> _INSTRUCTIONS FOR THE TASK_: What is wanted is every record, duplicated word for word.

Records drawn from a dataset
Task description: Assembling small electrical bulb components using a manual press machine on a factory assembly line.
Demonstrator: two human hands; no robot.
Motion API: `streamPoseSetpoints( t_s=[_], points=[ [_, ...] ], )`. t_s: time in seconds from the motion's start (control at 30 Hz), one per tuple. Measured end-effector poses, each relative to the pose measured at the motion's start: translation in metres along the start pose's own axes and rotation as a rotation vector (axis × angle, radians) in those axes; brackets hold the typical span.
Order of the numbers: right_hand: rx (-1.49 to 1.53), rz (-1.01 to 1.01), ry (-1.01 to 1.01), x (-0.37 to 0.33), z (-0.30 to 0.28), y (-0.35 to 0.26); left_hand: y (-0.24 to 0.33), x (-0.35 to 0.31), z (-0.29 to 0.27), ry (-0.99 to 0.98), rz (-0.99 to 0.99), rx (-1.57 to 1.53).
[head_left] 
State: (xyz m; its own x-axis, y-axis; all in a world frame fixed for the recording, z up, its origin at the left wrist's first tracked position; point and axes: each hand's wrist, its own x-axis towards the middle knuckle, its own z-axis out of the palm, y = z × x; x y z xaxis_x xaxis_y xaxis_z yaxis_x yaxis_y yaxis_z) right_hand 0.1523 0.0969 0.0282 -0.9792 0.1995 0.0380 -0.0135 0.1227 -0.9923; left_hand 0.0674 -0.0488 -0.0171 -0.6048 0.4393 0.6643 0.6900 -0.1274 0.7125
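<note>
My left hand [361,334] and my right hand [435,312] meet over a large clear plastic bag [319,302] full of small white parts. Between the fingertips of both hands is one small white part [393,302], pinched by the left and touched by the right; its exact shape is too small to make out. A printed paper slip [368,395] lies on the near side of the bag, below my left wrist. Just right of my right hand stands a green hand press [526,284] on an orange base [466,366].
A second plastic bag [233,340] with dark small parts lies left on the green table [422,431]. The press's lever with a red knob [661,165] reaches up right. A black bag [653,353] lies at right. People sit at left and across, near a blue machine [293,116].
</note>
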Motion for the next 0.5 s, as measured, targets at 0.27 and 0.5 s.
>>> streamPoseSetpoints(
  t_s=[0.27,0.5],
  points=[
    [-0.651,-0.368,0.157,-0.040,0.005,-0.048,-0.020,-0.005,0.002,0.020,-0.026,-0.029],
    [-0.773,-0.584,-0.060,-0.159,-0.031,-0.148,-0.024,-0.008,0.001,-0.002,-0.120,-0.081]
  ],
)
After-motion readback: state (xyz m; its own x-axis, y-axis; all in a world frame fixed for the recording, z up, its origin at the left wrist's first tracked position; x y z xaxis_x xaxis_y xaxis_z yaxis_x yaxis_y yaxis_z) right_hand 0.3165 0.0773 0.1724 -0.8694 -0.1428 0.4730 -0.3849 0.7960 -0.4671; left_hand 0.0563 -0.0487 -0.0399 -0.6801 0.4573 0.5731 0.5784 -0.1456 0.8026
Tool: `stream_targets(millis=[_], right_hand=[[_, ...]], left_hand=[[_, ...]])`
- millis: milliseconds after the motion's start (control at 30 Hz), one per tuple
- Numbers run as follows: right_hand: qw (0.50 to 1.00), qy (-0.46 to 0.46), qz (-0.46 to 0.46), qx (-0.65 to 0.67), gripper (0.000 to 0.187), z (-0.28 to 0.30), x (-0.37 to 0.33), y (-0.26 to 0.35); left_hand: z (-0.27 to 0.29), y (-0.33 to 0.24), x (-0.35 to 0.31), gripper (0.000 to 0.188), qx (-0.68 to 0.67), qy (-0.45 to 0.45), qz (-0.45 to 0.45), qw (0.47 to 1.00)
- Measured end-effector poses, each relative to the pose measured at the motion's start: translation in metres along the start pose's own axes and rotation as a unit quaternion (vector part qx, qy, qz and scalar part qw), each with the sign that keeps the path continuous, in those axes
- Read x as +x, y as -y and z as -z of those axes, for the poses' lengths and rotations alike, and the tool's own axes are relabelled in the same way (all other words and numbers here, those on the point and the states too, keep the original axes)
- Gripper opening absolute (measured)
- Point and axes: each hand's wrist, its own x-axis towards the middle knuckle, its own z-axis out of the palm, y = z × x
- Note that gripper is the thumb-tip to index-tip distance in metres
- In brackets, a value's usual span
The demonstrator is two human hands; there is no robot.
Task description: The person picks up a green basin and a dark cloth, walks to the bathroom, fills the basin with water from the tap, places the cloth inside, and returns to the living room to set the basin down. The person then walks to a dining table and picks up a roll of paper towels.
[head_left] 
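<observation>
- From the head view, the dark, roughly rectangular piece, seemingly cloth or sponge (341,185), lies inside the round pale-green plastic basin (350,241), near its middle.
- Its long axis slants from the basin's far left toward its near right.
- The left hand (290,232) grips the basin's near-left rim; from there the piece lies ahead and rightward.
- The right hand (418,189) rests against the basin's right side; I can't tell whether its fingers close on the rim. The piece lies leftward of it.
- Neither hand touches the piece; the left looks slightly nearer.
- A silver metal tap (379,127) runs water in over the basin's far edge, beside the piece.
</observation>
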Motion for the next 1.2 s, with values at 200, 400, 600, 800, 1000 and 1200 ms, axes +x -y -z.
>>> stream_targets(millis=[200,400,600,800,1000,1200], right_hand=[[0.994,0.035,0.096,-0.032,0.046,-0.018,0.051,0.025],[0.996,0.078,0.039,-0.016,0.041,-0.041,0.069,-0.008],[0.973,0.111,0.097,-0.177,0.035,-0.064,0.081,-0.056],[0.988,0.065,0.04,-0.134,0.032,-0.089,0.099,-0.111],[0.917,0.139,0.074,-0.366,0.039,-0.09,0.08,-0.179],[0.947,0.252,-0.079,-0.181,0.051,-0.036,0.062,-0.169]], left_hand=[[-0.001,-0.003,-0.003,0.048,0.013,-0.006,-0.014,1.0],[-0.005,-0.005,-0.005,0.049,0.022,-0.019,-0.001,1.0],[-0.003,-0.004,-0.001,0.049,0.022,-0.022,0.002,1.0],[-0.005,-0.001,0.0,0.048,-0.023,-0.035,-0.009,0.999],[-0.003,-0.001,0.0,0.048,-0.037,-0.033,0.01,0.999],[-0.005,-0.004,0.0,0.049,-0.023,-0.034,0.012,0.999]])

> _YOUR SOLUTION_:
Task description: Assembling small electrical bulb components using a manual press machine on a factory assembly line.
Demonstrator: two human hands; no robot.
Motion API: `streamPoseSetpoints( t_s=[_], points=[ [_, ...] ], )`. t_s: time in seconds from the motion's start (control at 30 Hz), one per tuple. Measured end-effector poses, each relative to the pose measured at the motion's start: translation in metres along the start pose's own axes and rotation as a rotation vector (axis × angle, radians) in those axes; brackets hold the typical span.
Order of the numbers: right_hand: rx (-1.49 to 1.53), rz (-1.01 to 1.01), ry (-1.01 to 1.01), x (-0.37 to 0.33), z (-0.30 to 0.28), y (-0.35 to 0.26); left_hand: y (-0.24 to 0.33), x (-0.35 to 0.31), z (-0.29 to 0.27), ry (-0.99 to 0.98), rz (-0.99 to 0.99), rx (-1.57 to 1.53).
[head_left] 
State: (xyz m; its own x-axis, y-axis; all in a world frame fixed for the recording, z up, its origin at the left wrist's first tracked position; point and axes: each hand's wrist, its own x-axis towards the middle knuckle, its own z-axis out of the palm, y = z × x; x y z xaxis_x xaxis_y xaxis_z yaxis_x yaxis_y yaxis_z) right_hand 0.1523 0.0969 0.0282 -0.9792 0.1995 0.0380 -0.0135 0.1227 -0.9923; left_hand 0.0674 -0.0488 -0.0171 -0.6048 0.4393 0.6643 0.6900 -0.1274 0.7125
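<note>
My left hand [361,334] and my right hand [435,312] meet over a large clear plastic bag [319,302] full of small white parts. Between the fingertips of both hands is one small white part [393,302], pinched by the left and touched by the right; its exact shape is too small to make out. A printed paper slip [368,395] lies on the near side of the bag, below my left wrist. Just right of my right hand stands a green hand press [526,284] on an orange base [466,366].
A second plastic bag [233,340] with dark small parts lies left on the green table [422,431]. The press's lever with a red knob [661,165] reaches up right. A black bag [653,353] lies at right. People sit at left and across, near a blue machine [293,116].
</note>
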Motion for the next 0.5 s, as measured, targets at 0.27 and 0.5 s.
>>> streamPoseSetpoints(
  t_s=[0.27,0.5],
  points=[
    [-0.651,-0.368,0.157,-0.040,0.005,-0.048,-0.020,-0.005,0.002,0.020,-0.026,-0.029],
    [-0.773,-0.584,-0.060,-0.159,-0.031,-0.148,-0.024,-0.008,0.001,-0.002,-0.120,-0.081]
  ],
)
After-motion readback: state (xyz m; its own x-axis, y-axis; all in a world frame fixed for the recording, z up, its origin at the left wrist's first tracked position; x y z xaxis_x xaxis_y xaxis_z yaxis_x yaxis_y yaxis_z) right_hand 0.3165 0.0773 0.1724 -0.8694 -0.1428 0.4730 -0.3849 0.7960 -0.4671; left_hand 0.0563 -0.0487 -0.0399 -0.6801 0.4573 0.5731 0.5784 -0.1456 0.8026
Tool: `stream_targets(millis=[_], right_hand=[[_, ...]], left_hand=[[_, ...]])`
- millis: milliseconds after the motion's start (control at 30 Hz), one per tuple
- Numbers run as follows: right_hand: qw (0.50 to 1.00), qy (-0.46 to 0.46), qz (-0.46 to 0.46), qx (-0.65 to 0.67), gripper (0.000 to 0.187), z (-0.28 to 0.30), x (-0.37 to 0.33), y (-0.26 to 0.35); left_hand: z (-0.27 to 0.29), y (-0.33 to 0.24), x (-0.35 to 0.31), gripper (0.000 to 0.188), qx (-0.68 to 0.67), qy (-0.45 to 0.45), qz (-0.45 to 0.45), qw (0.47 to 1.00)
- Measured end-effector poses, each relative to the pose measured at the motion's start: translation in metres along the start pose's own axes and rotation as a unit quaternion (vector part qx, qy, qz and scalar part qw), each with the sign that keeps the path continuous, in those axes
- Read x as +x, y as -y and z as -z of those axes, for the poses' lengths and rotations alike, and the tool's own axes are relabelled in the same way (all other words and numbers here, those on the point and the states too, keep the original axes)
- Gripper opening absolute (measured)
- Point and axes: each hand's wrist, its own x-axis towards the middle knuckle, its own z-axis out of the palm, y = z × x
- Note that gripper is the thumb-tip to index-tip distance in metres
- In brackets, a value's usual span
The demonstrator is two human hands; there is no robot.
Task description: The person picks up a green basin and a dark cloth, walks to the bathroom, fills the basin with water from the tap, places the cloth inside, and returns to the living room to set the basin down. The person then walks to a dining table and picks up a roll of paper towels.
[head_left] 
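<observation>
- From the head view, the dark, roughly rectangular piece, seemingly cloth or sponge (341,185), lies inside the round pale-green plastic basin (350,241), near its middle.
- Its long axis slants from the basin's far left toward its near right.
- The left hand (290,232) grips the basin's near-left rim; from there the piece lies ahead and rightward.
- The right hand (418,189) rests against the basin's right side; I can't tell whether its fingers close on the rim. The piece lies leftward of it.
- Neither hand touches the piece; the left looks slightly nearer.
- A silver metal tap (379,127) runs water in over the basin's far edge, beside the piece.
</observation>
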Motion for the next 1.2 s, with values at 200, 400, 600, 800, 1000 and 1200 ms, axes +x -y -z.
>>> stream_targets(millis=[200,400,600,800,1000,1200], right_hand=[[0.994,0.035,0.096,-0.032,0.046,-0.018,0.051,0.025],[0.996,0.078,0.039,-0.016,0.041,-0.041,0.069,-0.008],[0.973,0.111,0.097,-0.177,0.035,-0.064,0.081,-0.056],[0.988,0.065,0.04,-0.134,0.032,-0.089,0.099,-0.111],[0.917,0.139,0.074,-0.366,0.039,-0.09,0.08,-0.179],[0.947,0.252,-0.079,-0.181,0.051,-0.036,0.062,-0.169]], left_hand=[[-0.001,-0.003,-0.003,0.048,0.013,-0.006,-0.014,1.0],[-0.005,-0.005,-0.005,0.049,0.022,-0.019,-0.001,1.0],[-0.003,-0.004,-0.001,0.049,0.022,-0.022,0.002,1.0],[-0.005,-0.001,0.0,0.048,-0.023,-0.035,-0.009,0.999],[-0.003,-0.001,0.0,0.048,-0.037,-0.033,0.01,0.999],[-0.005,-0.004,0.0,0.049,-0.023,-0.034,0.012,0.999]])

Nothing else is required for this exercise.